▼

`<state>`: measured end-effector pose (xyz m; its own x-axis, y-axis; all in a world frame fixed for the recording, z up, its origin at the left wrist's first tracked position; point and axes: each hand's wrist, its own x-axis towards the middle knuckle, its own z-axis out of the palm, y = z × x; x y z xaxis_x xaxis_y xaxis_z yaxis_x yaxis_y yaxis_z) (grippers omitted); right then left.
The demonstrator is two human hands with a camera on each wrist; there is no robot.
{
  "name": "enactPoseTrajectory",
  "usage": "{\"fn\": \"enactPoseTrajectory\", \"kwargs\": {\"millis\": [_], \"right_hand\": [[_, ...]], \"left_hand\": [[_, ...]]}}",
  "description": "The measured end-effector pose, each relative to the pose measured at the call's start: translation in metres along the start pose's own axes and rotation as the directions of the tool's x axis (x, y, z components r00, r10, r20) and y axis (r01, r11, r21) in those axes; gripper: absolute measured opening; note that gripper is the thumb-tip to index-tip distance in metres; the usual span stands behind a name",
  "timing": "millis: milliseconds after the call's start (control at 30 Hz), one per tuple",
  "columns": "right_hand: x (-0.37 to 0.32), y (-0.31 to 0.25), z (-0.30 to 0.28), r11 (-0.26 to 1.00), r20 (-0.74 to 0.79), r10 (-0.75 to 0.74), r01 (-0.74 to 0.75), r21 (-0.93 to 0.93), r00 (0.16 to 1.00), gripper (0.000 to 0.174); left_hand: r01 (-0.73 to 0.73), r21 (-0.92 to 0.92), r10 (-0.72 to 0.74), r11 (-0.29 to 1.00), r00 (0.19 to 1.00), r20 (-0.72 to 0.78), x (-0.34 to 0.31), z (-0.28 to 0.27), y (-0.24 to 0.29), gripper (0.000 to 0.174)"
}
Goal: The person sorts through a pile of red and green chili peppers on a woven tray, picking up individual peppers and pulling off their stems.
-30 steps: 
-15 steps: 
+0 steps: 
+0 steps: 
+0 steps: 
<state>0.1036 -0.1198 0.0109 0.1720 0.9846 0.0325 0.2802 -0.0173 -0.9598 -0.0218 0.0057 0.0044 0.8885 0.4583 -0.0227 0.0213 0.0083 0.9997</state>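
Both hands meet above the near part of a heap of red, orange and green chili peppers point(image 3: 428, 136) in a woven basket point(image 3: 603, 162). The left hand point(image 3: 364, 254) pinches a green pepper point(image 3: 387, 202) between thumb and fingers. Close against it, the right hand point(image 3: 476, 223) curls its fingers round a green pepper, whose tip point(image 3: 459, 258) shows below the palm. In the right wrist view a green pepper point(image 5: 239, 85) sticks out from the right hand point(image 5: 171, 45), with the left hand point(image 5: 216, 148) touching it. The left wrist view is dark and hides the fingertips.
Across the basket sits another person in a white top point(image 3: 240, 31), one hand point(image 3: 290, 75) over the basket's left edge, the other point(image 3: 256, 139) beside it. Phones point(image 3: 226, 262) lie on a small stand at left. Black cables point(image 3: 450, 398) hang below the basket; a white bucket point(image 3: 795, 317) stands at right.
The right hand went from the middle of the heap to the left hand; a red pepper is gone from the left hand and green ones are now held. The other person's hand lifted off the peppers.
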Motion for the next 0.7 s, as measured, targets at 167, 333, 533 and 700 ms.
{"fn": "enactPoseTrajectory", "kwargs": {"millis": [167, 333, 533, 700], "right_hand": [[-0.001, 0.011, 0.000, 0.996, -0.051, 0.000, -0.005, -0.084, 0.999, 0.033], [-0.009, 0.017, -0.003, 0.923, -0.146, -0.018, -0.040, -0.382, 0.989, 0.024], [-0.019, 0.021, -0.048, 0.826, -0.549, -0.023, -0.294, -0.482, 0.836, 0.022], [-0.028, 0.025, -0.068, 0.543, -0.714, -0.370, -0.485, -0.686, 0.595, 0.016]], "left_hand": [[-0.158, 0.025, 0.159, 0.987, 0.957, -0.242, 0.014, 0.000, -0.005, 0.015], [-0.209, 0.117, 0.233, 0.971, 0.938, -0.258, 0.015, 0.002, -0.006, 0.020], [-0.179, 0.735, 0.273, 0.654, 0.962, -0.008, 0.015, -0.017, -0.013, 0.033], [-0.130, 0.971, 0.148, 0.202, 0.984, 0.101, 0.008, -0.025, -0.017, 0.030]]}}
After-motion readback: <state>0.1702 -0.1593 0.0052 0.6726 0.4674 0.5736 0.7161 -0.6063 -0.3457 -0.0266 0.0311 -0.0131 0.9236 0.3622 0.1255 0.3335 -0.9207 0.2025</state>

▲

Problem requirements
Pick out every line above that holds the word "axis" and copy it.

Your response
`<state>`: measured end-effector pose (xyz m; its own x-axis, y-axis; all in a world frame fixed for the recording, z up, its origin at the left wrist's first tracked position; point and axes: each hand's wrist, its own x-axis towards the middle knuckle, its own z-axis out of the palm, y = z × x; x y z xaxis_x xaxis_y xaxis_z yaxis_x yaxis_y yaxis_z) (grippers omitted); right then left.
  "description": "The measured end-effector pose, each relative to the pose measured at the call's start: translation in metres along the start pose's own axes and rotation as the directions of the tool's x axis (x, y, z components r00, r10, r20) and y axis (r01, r11, r21) in those axes; gripper: absolute measured opening; note that gripper is the thumb-tip to index-tip distance in metres; the usual span stands behind a name",

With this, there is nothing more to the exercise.